戦後の軍事費の枠は、以降も継続していくことが望まれる。日本の国防予算には米軍基地の維持費が含まれているが、コストパフォーマンスから見れば望ましいと思える。独自で米軍の肩代わりをすることが予算上、負担大費用では終わらないからだ。

 

中国が今、航空母艦を新造して2050年までには太平洋の西半分を支配下に置きたいと願っているようだが、そのためにはさらに高額のコストがかかる。

 

中国の国防費と治安維持費 億元

年度.....国防費.......治安費......合計..........GDP.......GDP比........歳出....予算比

2009......4807.......4820.....9627.......340902.......2.8........79254.....12.1%.

2010......5321.......5140....10461.......401512......2.6........91681.....11.4

2011......6011......6244.....12255.......472881......2.6.......113016.....10.8

2012......6702......7012.....13714.......509765......2.7* ..128775....10.6

2013.....7406.......7690.....15096.......549526......2.7* ..139596....10.8

                         *(7.8%成長推定)

あえて国内の治安維持費と国防費の合算で軍事費を計算する。武装警察は人民解放軍の地方下部組織である。

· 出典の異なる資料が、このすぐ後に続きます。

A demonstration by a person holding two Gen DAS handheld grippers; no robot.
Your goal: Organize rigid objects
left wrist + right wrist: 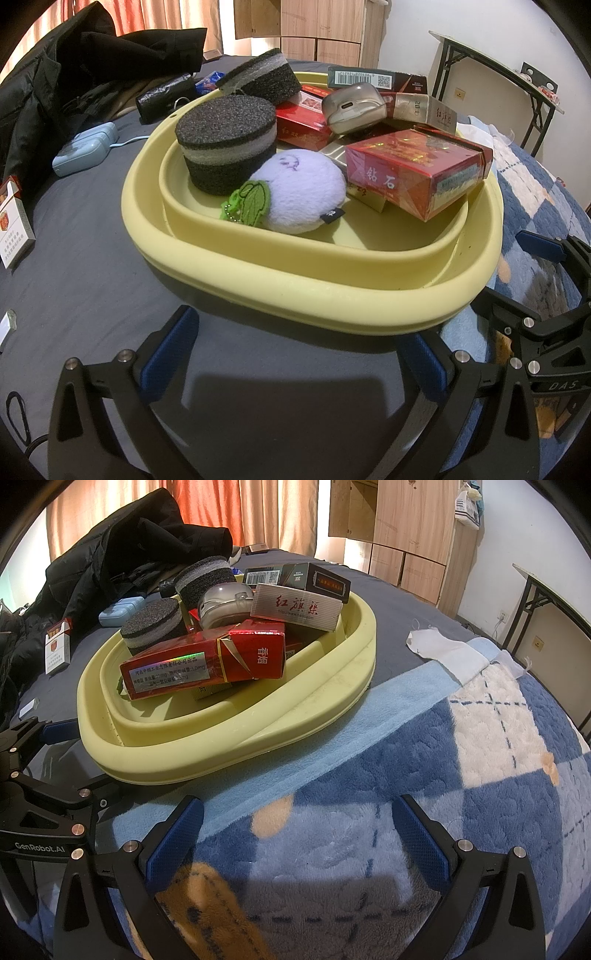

いずれにせよ軍事費にGDP比2.7%は大きい。さらにここで航空母艦船団を作るという。

それはさらに軍備費の増大で、その維持費だけでもGDPを持ち上げねばならず、その経済成長を持続するパワーは中国にはないとみる。軍事費も生産性のない投資だ。リターンのない投資は国家の借金を増やすだけになるだろうし、大型空母を作ったとしてももはや意味がなかろう。

戦略的ミサイルの開発で、巨漢船はやられてしまうだろうに。

戦術的な軍事論は別にして、軍事費を増額していくことは人民の暮らしを抑制するだけで、人民の幸福とはなんにもつながらないということだけは明確だ。